Without including the pictures, copy each line below exactly as it reads.

★ ★ ★ ★ ★

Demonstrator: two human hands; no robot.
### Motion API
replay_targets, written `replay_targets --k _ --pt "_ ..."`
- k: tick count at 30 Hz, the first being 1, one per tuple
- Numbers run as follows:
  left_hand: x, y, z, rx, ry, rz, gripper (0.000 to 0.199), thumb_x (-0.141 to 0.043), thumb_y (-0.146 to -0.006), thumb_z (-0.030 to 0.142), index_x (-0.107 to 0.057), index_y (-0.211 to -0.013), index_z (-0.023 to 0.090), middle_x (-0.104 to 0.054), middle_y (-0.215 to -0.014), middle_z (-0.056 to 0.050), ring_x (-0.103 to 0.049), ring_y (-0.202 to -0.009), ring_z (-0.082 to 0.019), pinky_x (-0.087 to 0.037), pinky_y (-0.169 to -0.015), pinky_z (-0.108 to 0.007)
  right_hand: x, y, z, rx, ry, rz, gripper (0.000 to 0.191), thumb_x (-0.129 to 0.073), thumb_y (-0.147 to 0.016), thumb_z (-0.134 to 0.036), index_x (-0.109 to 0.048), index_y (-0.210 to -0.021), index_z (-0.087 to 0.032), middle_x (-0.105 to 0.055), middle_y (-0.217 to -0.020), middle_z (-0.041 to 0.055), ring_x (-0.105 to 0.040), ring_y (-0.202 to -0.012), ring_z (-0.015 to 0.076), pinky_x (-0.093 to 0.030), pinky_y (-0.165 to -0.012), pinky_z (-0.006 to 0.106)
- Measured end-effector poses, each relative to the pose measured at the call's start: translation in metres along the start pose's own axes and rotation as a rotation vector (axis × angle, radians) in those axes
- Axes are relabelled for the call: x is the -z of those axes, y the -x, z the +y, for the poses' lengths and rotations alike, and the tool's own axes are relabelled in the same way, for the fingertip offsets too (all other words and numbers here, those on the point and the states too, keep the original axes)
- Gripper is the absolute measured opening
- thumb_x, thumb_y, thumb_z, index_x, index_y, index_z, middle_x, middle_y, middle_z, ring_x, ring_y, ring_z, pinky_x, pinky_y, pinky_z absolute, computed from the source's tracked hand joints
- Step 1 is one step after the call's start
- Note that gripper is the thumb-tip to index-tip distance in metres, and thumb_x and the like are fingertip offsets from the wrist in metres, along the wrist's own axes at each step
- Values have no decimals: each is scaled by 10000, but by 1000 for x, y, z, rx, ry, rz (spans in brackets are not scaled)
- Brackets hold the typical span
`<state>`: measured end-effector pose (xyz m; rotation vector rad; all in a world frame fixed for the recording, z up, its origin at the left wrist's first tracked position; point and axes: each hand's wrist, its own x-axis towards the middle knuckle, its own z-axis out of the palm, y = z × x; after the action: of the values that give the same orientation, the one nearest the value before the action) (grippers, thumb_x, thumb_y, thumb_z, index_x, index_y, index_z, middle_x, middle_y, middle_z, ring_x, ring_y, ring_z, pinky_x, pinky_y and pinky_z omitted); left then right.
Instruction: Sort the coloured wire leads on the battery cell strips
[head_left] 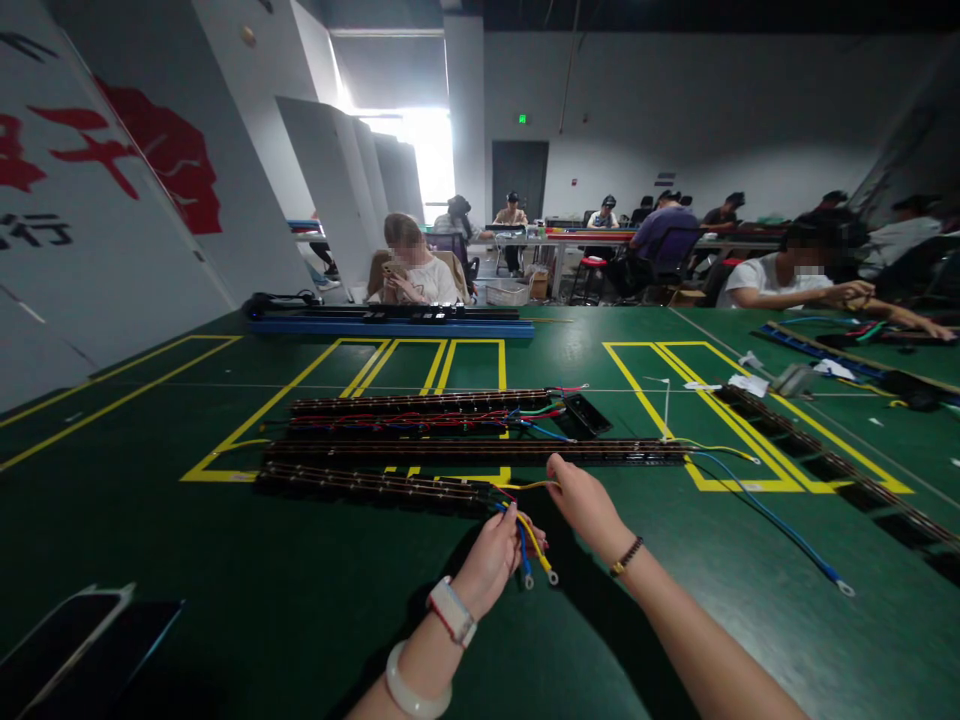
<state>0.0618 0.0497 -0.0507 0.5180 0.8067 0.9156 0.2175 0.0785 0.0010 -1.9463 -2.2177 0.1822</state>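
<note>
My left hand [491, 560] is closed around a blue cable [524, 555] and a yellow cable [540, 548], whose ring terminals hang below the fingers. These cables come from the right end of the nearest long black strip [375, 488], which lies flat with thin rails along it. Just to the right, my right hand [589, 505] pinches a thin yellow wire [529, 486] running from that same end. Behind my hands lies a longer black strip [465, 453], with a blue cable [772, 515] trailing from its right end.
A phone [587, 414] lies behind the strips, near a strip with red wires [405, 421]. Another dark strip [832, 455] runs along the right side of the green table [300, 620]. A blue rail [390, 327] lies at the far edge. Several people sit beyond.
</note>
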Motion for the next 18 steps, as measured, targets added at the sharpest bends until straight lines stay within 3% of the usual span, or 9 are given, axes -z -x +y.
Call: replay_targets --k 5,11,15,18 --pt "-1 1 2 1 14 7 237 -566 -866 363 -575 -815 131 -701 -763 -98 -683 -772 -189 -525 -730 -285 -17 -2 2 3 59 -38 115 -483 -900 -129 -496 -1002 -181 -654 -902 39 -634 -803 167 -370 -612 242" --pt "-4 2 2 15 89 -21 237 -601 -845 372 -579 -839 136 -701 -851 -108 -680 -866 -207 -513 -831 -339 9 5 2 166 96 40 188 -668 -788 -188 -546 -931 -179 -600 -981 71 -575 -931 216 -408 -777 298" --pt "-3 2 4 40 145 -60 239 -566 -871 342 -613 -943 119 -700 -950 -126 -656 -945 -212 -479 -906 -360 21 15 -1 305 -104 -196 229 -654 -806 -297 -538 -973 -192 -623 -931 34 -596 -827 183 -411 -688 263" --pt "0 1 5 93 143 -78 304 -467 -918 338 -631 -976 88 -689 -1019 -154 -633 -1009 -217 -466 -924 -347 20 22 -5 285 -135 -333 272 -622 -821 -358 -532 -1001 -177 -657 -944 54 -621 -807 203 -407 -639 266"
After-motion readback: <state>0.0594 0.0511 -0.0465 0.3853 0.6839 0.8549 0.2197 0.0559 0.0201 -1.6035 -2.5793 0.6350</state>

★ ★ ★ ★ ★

## Exercise answer
Demonstrator: two human hands; no robot.
### Motion API
replay_targets, written `replay_targets --k _ --pt "_ ..."`
- k: tick count at 30 Hz, the first being 1, one per tuple
- Numbers run as follows:
  left_hand: x, y, z, rx, ry, rz, gripper (0.000 to 0.199), thumb_x (-0.141 to 0.043), thumb_y (-0.146 to -0.006), thumb_z (-0.030 to 0.142), index_x (-0.107 to 0.057), index_y (-0.211 to -0.013), index_z (-0.023 to 0.090), middle_x (-0.104 to 0.054), middle_y (-0.215 to -0.014), middle_z (-0.056 to 0.050), ring_x (-0.103 to 0.049), ring_y (-0.202 to -0.009), ring_z (-0.082 to 0.019), pinky_x (-0.087 to 0.037), pinky_y (-0.169 to -0.015), pinky_z (-0.108 to 0.007)
  right_hand: x, y, z, rx, ry, rz, gripper (0.000 to 0.191), thumb_x (-0.129 to 0.073), thumb_y (-0.147 to 0.016), thumb_z (-0.134 to 0.036), index_x (-0.109 to 0.048), index_y (-0.210 to -0.021), index_z (-0.087 to 0.032), middle_x (-0.105 to 0.055), middle_y (-0.217 to -0.020), middle_z (-0.041 to 0.055), ring_x (-0.105 to 0.040), ring_y (-0.202 to -0.012), ring_z (-0.015 to 0.076), pinky_x (-0.093 to 0.030), pinky_y (-0.165 to -0.012), pinky_z (-0.006 to 0.106)
- Measured end-effector poses, each relative to the pose measured at the call's start: translation in metres along the start pose's own axes and rotation as a rotation vector (axis × angle, radians) in those axes
- Axes are relabelled for the call: x is the -z of those axes, y the -x, z the +y, for the poses' lengths and rotations alike, and the tool's own axes are relabelled in the same way, for the fingertip offsets too (all other words and numbers here, those on the point and the states too, keep the original axes)
- Gripper is the absolute measured opening
- thumb_x, thumb_y, thumb_z, index_x, index_y, index_z, middle_x, middle_y, middle_z, ring_x, ring_y, ring_z, pinky_x, pinky_y, pinky_z absolute, computed from the source's tracked hand joints
- Step 1 is one step after the call's start
- Note that gripper is the thumb-tip to index-tip distance in metres, and thumb_x and the like are fingertip offsets from the wrist in metres, along the wrist's own axes at each step
- Values have no decimals: each is scaled by 10000, but by 1000 for x, y, z, rx, ry, rz (spans in brackets are not scaled)
- Brackets hold the typical span
`<state>`: measured end-effector pose (xyz m; rotation vector rad; all in a world frame fixed for the recording, z up, its origin at the left wrist's first tracked position; point and axes: each hand's wrist, its own x-axis towards the middle knuckle, its own z-axis out of the palm, y = z × x; after the action: of the values that give the same orientation, the one nearest the value before the action) (grippers, thumb_x, thumb_y, thumb_z, index_x, index_y, index_z, middle_x, middle_y, middle_z, ring_x, ring_y, ring_z, pinky_x, pinky_y and pinky_z omitted); left then right.
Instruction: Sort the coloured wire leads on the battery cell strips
[head_left] 
<state>0.0618 0.0497 -0.0507 0.5180 0.8067 0.9156 0.2175 0.0785 0.0010 -1.9463 -2.2177 0.1822</state>
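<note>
My left hand [491, 560] is closed around a blue cable [524, 555] and a yellow cable [540, 548], whose ring terminals hang below the fingers. These cables come from the right end of the nearest long black strip [375, 488], which lies flat with thin rails along it. Just to the right, my right hand [589, 505] pinches a thin yellow wire [529, 486] running from that same end. Behind my hands lies a longer black strip [465, 453], with a blue cable [772, 515] trailing from its right end.
A phone [587, 414] lies behind the strips, near a strip with red wires [405, 421]. Another dark strip [832, 455] runs along the right side of the green table [300, 620]. A blue rail [390, 327] lies at the far edge. Several people sit beyond.
</note>
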Motion for the next 18 steps, as measured, targets added at the sharpest bends until straight lines stay within 3% of the usual span, or 9 are given, axes -z -x +y.
Call: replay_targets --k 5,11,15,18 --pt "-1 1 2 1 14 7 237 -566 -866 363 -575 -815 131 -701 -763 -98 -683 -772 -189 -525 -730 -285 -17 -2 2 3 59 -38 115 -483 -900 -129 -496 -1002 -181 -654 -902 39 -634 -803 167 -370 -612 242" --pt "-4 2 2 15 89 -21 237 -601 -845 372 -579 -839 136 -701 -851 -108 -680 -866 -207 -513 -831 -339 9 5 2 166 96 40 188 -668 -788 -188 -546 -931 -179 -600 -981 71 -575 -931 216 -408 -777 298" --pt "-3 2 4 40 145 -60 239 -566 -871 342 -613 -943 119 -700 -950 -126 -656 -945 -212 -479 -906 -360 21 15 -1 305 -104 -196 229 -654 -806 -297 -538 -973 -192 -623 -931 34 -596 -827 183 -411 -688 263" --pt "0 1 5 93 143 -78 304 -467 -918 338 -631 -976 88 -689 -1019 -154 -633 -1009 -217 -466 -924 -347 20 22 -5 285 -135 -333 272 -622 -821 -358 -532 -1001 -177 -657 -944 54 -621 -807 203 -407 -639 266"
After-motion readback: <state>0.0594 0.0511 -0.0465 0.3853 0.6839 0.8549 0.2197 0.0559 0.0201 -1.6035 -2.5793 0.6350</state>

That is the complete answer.